Japanese table grapes are world-famous for their candy-like sweetness, fragrant aroma and often eye-popping high prices.

However, the popular treat is only available from late summer until mid-fall, making "budou," as they are known in Japanese, a seasonal treat.

(Photo taken in March 2019 shows the overhead grape cultivation method used by Tetsuo Higuchi of Budou Senshin on his Napier vineyard.)

But that may soon change thanks to a third-generation grape grower, Tetsuya Higuchi, who has begun cultivating Japanese-style "budou grapes" in New Zealand.

Located in the Southern Hemisphere, New Zealand experiences its seasons opposite to Northern Hemisphere countries, allowing Higuchi, who also cultivates grapes in Japan, to harvest them twice a year.

"We call them budou grapes because although the vines are the same, the production and cultivation methods are completely different," the 61-year-old said, explaining that he hopes New Zealand consumers will learn to differentiate Japanese grapes from local varieties, in the same way they do nashi pears.

Higuchi spent several years researching potential Southern Hemisphere locations, including in Australia and Chile, but quickly settled on Napier, a renowned wine-producing region on the east coast of New Zealand's North Island.

"The moment I came to Napier I thought 'This is it,'" he said.

(Tetsuo Higuchi of Budou Senshin is pictured in March 2018 on his Napier vineyard.)[Photo courtesy of Budou Senshin]

Higuchi, who spends half of the year at his Yamanashi Prefecture farm in Japan and the other half at his Budou Senshin vineyard in New Zealand, says that compared with other parts of the country, Napier's low humidity and precipitation are ideal conditions for cultivating grapes.

Together with his local vineyard manager, Yumeri Katsura, 45, Higuchi grows seven different varieties of grapes on his 1.8-hectare farm, with the famed Japanese kyoho grape among the most favored.

In Japan, kyoho grapes, which are famous for their dark purple-black coloring, large size, and plumpness, are often given as luxury gifts along with other high-end fruits like melons and peaches.

However, the distinct aroma and sweetness of Higuchi's budou grapes have also been a hit with local Kiwis, with some saying they have never tasted anything quite like it.

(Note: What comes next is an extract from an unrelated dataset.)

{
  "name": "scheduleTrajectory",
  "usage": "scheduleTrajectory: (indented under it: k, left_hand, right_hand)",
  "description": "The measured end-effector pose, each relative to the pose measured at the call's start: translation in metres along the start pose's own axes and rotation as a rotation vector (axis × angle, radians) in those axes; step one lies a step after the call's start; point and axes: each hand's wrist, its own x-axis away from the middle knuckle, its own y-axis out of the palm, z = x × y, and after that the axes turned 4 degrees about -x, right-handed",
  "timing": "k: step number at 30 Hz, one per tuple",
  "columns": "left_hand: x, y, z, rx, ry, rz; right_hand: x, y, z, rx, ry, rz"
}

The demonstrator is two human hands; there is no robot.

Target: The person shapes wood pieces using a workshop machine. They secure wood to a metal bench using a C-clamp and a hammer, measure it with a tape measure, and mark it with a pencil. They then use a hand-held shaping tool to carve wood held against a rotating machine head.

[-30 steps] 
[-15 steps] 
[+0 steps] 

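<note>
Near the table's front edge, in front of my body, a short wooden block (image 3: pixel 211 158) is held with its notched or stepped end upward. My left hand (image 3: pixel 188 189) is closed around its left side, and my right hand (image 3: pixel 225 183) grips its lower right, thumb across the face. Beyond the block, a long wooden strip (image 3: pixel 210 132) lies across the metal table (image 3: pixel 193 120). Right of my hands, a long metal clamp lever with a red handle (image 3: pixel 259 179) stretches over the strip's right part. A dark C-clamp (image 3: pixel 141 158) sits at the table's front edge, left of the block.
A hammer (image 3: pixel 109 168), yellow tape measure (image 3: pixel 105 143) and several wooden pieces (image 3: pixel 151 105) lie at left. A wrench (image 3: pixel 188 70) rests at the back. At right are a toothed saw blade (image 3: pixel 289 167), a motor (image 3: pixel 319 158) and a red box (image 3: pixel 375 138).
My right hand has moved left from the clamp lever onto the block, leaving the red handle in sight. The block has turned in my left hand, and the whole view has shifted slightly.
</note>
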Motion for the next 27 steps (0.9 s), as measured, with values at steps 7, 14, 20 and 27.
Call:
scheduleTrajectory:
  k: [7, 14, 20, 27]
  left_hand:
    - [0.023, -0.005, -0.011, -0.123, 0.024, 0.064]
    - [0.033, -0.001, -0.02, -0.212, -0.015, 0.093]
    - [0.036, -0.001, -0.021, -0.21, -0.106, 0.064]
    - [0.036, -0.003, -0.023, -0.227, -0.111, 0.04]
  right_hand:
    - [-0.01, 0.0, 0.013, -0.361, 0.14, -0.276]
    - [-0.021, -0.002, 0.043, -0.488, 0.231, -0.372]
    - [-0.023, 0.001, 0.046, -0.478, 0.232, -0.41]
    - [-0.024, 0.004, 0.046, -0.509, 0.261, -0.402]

"At the farmers market we always let people try the grapes before they buy," Katsura said. "With all the grapes, everyone says "Oh, it's very sweet," but when they try the kyoho variety, they go "Wow" or "It's amazing."

"It's the aroma, the sweetness, everything," she said.

Higuchi says the secret to the incredible sweetness of his grapes is the way he establishes the vines.

"Locals grow table grapes by planting them (in rows) along a fence. But in doing so, compared with the Japanese style of grape growing, less than 50 percent of the leaves receive sunlight at any point during the day," he said.

"The morning sun reaches one side of the fence. Then the sun rises, falls and shines on the other side of the fence."

By comparison, Japanese growers tend to use an overhead hedging method which sees grape vines grown into flat canopy across a trellis roughly 150 centimeters above the ground.

(Budou Senshin manager Yumeri Katsura attends to some of the last grapes of the season at the Napier vineyard in this photo taken in March 2019.)[Photo courtesy of Budou Senshin]

Higuchi says this method of cultivation allows sunlight to be more evenly distributed across more leaves throughout the day, resulting in a sweeter-flavored fruit.

Good sunlight helps the grape vines photosynthesize sucrose sugars into fructose which tastes much sweeter to the human palate.

"I think it's likely that only a (tiny) proportion of grapes cultivated in a fence-format would reach the same level of fructose development," Higuchi said.

"This means that even though the grapes (cultivated through different methods) have the same sugar content, the detectable sweetness is completely different."

Katsura, who has been living in New Zealand for 14 years, says the Japanese cultivation method is more complicated than she initially expected but results in high-quality fruit.

"You have to think about lots of little things all at once," she said. "For example, you have to think about next year's crop as well as this year's as you manage and trim the vines."

In New Zealand, Higuchi's grapes are available at local farmers markets and at high-end food stores in urban centers like Auckland and Wellington, where they sell for roughly NZ$30 per kilogram (about $20) -- approximately three times the price of the average supermarket variety.

The enterprising grape master says the market he is keen to move into is Southeast Asia.

"The Japanese market is gradually shrinking in terms of population, but the Southeast Asian economy and population are growing at great speed," he said.